Ximao House
Mao Chenyu
Release year: 2004
Run time: 120 mins
Film type: Documentary
Synopsis
The house field captured in this film is my own hometown. The villagers portrayed in the film are my parents and their fellow villagers. The film is divided into three aspects: the story of the Yin realm in the House Field of Xi Mao, the story of the Yang realm, and the intermediary that connects the villagers in the Yang realm with the sinister forces in the Yin realm—the Yin-Yang boundary (with the horse's hoof as the medium). The film attempts to analyze the inner layers of the villagers' lives, which are the roots and foundation of their livelihood. As a rice-growing area, the villagers' consciousness is shaped by the perspective of rice cultivation, as if they have established a clear pattern over thousands of years.

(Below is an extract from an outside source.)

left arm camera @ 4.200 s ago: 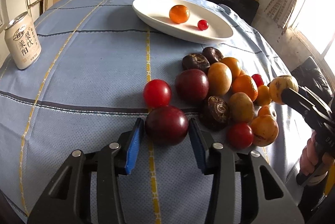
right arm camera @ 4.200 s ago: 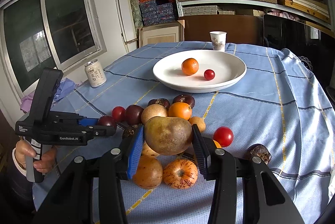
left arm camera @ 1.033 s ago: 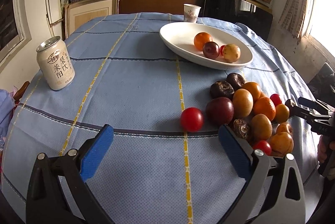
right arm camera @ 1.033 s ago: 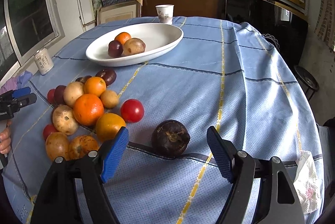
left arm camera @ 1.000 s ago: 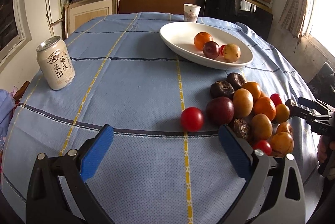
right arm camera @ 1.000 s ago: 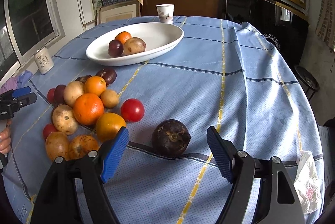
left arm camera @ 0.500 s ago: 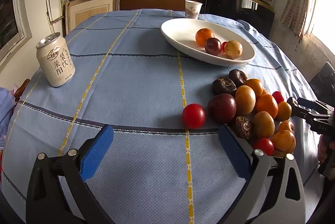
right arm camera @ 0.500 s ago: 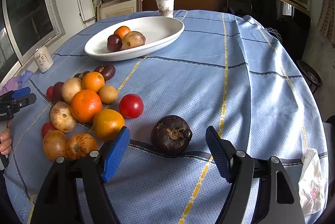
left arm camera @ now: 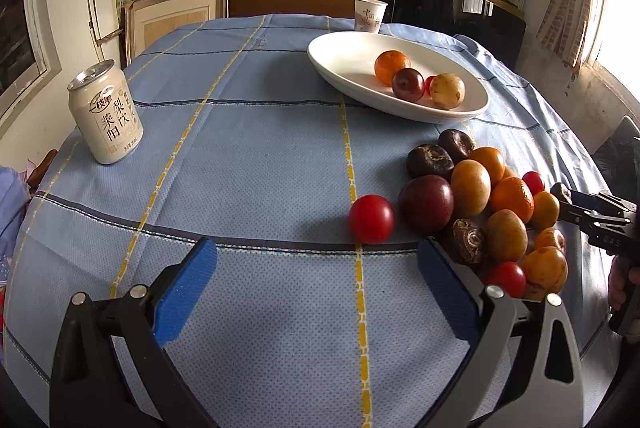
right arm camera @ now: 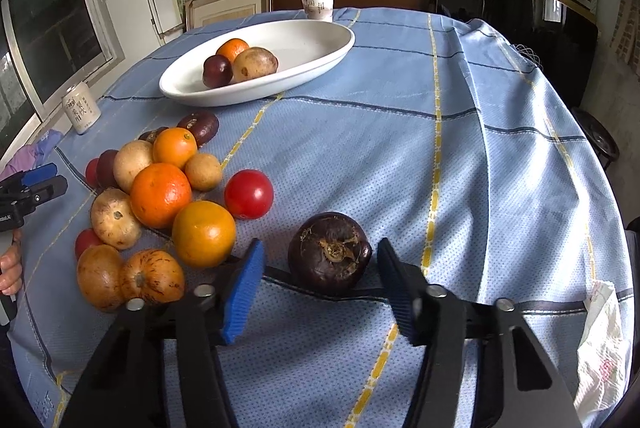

The villagers, our "small-scale farmers," are always confined to a self-sufficient, survival-oriented, opportunistic, and profit-seeking existence outside the mainstream of the country. In the Yang realm, the villagers are obsessed and oblivious to the disguised form of gambling through Hong Kong Mark Six lottery, falling into the trap of their own consciousness. Many villagers stake their entire belongings on the lottery, either achieving great wealth and prosperity or being forced to flee to distant places or even taking their own lives. Incidents of families being destroyed and lives lost are not uncommon. The speculative behavior of the villagers purely expresses their fundamental consciousness as weeds rather than virtuous plants. This may be the fundamental consciousness of the villagers.